++++ Recorded data ++++

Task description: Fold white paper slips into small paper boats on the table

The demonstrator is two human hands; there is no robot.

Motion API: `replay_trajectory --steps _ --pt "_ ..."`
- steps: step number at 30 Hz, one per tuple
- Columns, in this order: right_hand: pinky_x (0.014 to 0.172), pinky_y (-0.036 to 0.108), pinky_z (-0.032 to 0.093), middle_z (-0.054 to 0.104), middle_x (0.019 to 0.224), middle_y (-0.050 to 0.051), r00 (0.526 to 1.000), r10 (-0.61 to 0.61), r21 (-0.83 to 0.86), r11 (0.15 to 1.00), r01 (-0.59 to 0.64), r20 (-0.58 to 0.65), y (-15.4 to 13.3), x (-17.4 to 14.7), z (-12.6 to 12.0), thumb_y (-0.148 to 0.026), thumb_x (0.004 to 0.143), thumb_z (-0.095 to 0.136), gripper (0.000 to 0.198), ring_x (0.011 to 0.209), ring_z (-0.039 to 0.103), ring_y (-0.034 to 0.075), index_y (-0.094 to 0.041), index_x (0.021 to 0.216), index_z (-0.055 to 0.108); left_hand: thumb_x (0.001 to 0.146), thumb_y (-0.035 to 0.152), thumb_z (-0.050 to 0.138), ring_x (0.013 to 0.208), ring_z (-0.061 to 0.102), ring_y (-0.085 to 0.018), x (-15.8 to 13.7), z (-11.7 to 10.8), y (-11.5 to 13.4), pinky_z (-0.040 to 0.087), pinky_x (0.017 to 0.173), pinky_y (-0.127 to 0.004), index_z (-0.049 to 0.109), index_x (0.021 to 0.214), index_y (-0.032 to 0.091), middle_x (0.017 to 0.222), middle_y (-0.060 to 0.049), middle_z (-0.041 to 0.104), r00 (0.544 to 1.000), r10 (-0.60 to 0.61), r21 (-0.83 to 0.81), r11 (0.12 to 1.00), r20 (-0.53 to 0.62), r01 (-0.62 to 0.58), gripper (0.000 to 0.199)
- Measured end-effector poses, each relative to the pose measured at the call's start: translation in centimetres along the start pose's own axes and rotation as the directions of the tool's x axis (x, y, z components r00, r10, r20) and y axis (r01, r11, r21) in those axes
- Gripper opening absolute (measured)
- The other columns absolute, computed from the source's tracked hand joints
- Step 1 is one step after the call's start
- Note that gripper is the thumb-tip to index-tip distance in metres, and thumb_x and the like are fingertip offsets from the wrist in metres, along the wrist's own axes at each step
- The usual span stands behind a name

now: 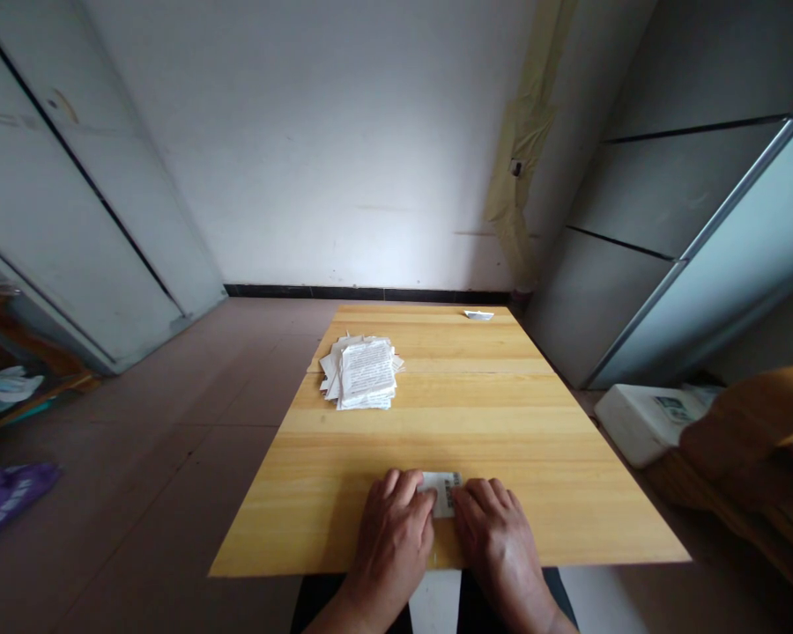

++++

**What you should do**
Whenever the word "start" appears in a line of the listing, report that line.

**Answer to the exercise**
- Measured end-effector poses, each relative to the pose measured at the call's start: translation in centimetres along the start pose's own axes and rotation as the directions of the tool's x axis (x, y, z components r00, r10, r20) and y axis (r01, r11, r21) in those axes
- Step 1 is one step after the call's start

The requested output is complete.